Her composure is wavering when I cut her off.

“Madame, you mistake me for some guardian angel sent to provide you a pause and the subsequent material with which you may believe yourself redeemed. I don’t care about reasoning. I don’t care about you. I’m not going to hear your story and say you’re forgiven. I’m not going to smite you as a fiend made flesh. I pulled you out because you were a flicker of variety in a vast and empty sea of tenacious static, and I needed a ripple most violently. Now. Do you wish to be reinstated into the waters?”
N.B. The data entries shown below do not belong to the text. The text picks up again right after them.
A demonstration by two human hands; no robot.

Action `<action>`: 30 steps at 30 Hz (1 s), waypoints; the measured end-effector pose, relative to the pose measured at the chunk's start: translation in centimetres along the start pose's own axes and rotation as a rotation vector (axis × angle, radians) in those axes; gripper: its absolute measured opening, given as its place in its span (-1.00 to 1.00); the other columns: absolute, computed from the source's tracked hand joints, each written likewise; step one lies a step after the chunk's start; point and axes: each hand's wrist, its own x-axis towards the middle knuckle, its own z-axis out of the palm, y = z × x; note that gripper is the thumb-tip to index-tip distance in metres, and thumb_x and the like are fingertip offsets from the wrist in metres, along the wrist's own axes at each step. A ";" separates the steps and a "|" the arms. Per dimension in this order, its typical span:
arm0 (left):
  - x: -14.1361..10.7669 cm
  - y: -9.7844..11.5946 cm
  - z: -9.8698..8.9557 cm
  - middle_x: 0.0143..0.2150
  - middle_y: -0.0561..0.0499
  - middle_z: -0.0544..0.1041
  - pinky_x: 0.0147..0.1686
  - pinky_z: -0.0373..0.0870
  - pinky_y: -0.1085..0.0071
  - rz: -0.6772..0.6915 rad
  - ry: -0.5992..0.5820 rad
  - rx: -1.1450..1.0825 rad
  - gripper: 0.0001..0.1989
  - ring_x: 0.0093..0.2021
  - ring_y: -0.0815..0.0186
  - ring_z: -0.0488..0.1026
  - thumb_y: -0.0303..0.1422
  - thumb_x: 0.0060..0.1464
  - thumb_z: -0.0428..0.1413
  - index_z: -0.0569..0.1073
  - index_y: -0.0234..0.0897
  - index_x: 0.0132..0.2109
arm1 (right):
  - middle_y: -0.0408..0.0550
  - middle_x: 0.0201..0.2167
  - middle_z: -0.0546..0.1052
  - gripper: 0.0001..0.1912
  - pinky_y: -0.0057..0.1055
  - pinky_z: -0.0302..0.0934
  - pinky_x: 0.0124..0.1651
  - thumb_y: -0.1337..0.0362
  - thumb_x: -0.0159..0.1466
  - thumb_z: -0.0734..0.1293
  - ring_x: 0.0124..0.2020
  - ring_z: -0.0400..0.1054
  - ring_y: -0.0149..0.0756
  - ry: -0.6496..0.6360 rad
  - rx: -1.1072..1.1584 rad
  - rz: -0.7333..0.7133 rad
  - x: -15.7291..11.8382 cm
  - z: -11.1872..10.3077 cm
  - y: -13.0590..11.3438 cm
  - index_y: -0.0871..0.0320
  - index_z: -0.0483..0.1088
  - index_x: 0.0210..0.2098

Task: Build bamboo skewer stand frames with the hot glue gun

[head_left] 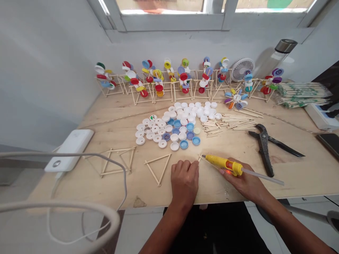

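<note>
Glue gun (pixel 224 164), gripped in my right hand (pixel 245 181) near the table's front edge, should touch its nozzle lightly to the thin sticks (pixel 201 159) while my left hand (pixel 184 180), fingers curled down, pins them flat beside the finished triangle (pixel 158 168).

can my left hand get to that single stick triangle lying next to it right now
Probably yes. The left hand rests on the table, holding down sticks, with the stick triangle just to its left. Nothing lies between them. It would have to let go first, since the right hand holds the glue gun.
</note>
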 end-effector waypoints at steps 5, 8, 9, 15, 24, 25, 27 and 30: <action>-0.1 -0.1 0.1 -0.45 0.02 0.41 -0.35 0.12 0.31 0.008 0.013 0.001 -0.86 -0.38 0.28 0.29 -0.45 0.13 0.04 0.48 -0.23 -0.22 | -0.16 -0.51 0.43 -0.74 -0.42 0.18 -0.43 0.05 0.22 0.23 -0.47 0.33 -0.30 -0.005 -0.009 0.015 0.1 0.1 -0.1 0.10 0.32 -0.43; -0.1 -0.1 0.1 -0.45 0.02 0.41 -0.36 0.11 0.31 0.011 0.018 0.001 -0.86 -0.39 0.28 0.28 -0.46 0.13 0.04 0.49 -0.23 -0.22 | -0.16 -0.50 0.42 -0.74 -0.42 0.18 -0.42 0.05 0.22 0.23 -0.47 0.32 -0.30 -0.015 -0.006 0.037 0.1 0.1 -0.3 0.10 0.31 -0.44; -0.1 -0.1 0.1 -0.45 0.02 0.41 -0.36 0.10 0.32 0.011 0.019 0.000 -0.86 -0.39 0.28 0.28 -0.46 0.13 0.03 0.49 -0.23 -0.22 | -0.16 -0.50 0.42 -0.74 -0.42 0.17 -0.42 0.05 0.22 0.23 -0.47 0.31 -0.31 -0.018 -0.006 0.038 0.1 0.1 -0.3 0.10 0.30 -0.44; 0.0 0.0 0.1 -0.45 0.02 0.41 -0.35 0.11 0.31 0.005 0.014 -0.011 -0.87 -0.39 0.27 0.28 -0.45 0.14 0.03 0.48 -0.24 -0.23 | -0.17 -0.53 0.40 -0.74 -0.44 0.14 -0.44 0.05 0.22 0.22 -0.48 0.30 -0.32 -0.021 -0.030 0.047 0.1 0.1 -0.4 0.09 0.27 -0.47; 0.0 0.0 0.0 -0.44 0.01 0.42 -0.35 0.11 0.31 -0.002 -0.008 -0.017 -0.87 -0.38 0.26 0.28 -0.45 0.13 0.04 0.49 -0.24 -0.22 | -0.17 -0.53 0.41 -0.72 -0.44 0.14 -0.44 0.04 0.22 0.22 -0.49 0.30 -0.33 -0.023 -0.031 0.043 0.1 0.2 -0.2 0.09 0.27 -0.47; 0.0 0.0 -0.1 -0.44 0.01 0.42 -0.34 0.11 0.31 -0.001 -0.009 -0.017 -0.86 -0.37 0.26 0.28 -0.45 0.13 0.04 0.49 -0.24 -0.22 | -0.17 -0.53 0.41 -0.73 -0.44 0.14 -0.44 0.05 0.22 0.22 -0.48 0.30 -0.32 -0.021 -0.030 0.044 0.1 0.2 -0.2 0.09 0.26 -0.47; 0.0 0.0 -0.1 -0.44 0.01 0.43 -0.35 0.11 0.30 0.003 -0.006 -0.017 -0.86 -0.37 0.25 0.28 -0.45 0.14 0.03 0.49 -0.24 -0.21 | -0.17 -0.52 0.41 -0.73 -0.44 0.14 -0.44 0.05 0.22 0.22 -0.48 0.31 -0.32 -0.021 -0.033 0.043 0.1 0.1 -0.3 0.09 0.27 -0.47; -0.1 -0.1 0.0 -0.44 0.01 0.42 -0.35 0.11 0.31 0.005 -0.003 -0.016 -0.85 -0.37 0.25 0.28 -0.46 0.14 0.03 0.49 -0.24 -0.21 | -0.17 -0.53 0.41 -0.74 -0.44 0.14 -0.45 0.06 0.22 0.22 -0.49 0.30 -0.33 -0.015 -0.047 0.027 0.1 0.1 -0.3 0.09 0.27 -0.48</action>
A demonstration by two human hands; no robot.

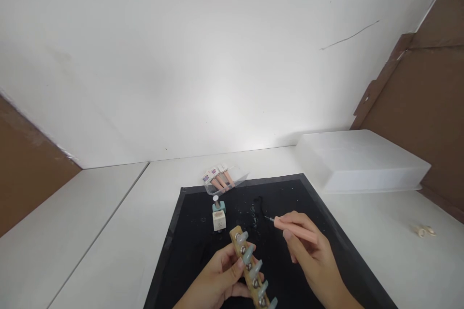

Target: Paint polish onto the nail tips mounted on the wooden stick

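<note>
A wooden strip [251,270] carries several pale grey-blue nail tips on round metal mounts. My left hand [226,273] grips it, tilted, at the bottom centre. To its right, my right hand [311,256] pinches a pink-handled brush [295,230], whose thin tip points left above the black mat [279,198]. A gap separates the brush tip from the nail tips. Beyond my left hand stand a white cube-shaped bottle [219,220] and, just behind it, a teal container [219,207] with a white-topped stem.
A clear tray [239,176] with several pink-handled bottles sits at the mat's back edge. At the right is a translucent white bin [362,159], with small beige rings [421,231] nearer me. Brown panels flank the white table.
</note>
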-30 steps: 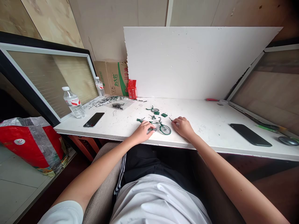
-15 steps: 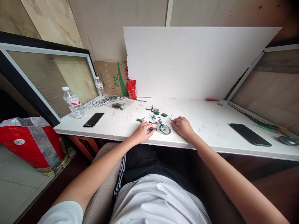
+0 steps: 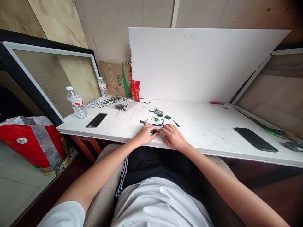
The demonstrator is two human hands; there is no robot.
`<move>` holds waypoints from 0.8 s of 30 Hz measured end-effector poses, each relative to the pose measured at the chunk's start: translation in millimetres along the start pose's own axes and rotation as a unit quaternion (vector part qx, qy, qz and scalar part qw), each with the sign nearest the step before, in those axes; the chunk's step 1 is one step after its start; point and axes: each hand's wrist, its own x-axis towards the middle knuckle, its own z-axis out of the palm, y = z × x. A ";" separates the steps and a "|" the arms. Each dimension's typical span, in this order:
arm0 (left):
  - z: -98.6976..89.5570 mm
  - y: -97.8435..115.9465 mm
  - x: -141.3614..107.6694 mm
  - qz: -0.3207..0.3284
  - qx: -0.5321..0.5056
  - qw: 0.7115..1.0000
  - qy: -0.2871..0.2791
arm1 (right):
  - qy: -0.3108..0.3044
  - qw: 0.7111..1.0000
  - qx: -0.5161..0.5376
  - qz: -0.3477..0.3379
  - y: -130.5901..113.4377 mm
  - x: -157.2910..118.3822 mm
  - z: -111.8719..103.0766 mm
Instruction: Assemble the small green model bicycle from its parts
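Observation:
A small green model bicycle (image 3: 162,122) is at the front of the white table, its handlebars showing beyond my fingers. My left hand (image 3: 146,134) is closed on its rear part. My right hand (image 3: 172,136) is closed too, its fingertips pinched on the bike near the crank and covering the front wheel. A thin dark tool (image 3: 176,123), like a small screwdriver, lies on the table past my right hand. Just beyond the bike lie small green pieces (image 3: 168,117) and a loose spoked wheel (image 3: 158,112) with a curved green part (image 3: 152,110).
On the table's left are a phone (image 3: 97,120), a water bottle (image 3: 77,102), black part frames (image 3: 107,101) and a plastic bag of dark parts (image 3: 121,107). A red box (image 3: 135,90) stands behind. Another phone (image 3: 256,139) and a mouse (image 3: 294,146) lie right.
My right hand has let go of the thin tool, now on the table, and moved left onto the bicycle. My left hand keeps its hold. The view has shifted slightly.

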 end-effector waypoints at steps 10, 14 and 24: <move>-0.8 1.5 0.0 0.007 -0.004 1.000 0.007 | 0.021 1.000 0.006 0.016 2.6 -1.7 1.1; -0.2 -0.2 -0.2 0.005 -0.009 1.000 0.008 | 0.022 1.000 0.012 0.016 3.1 -1.7 1.4; -2.0 2.7 0.0 0.004 0.001 1.000 0.005 | 0.027 0.999 0.032 0.007 1.8 -0.3 -0.9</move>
It is when she breaks down into shuddering tears that I make transition from this occurrence to the next. Not interesting enough to stick around for. She has legs. She can jump if she likes. Doesn’t matter, my interference, not enough to inspire my continued stay.

I grasp an apple at an unattended stand. Juice dribbles down my chin and somewhere, a sensory flare informs my brain that it is delicious. That flare never reaches my soul, my awareness. Can’t pierce through. I only notice that I am eating the core when the seeds crunch and crackle in my teeth.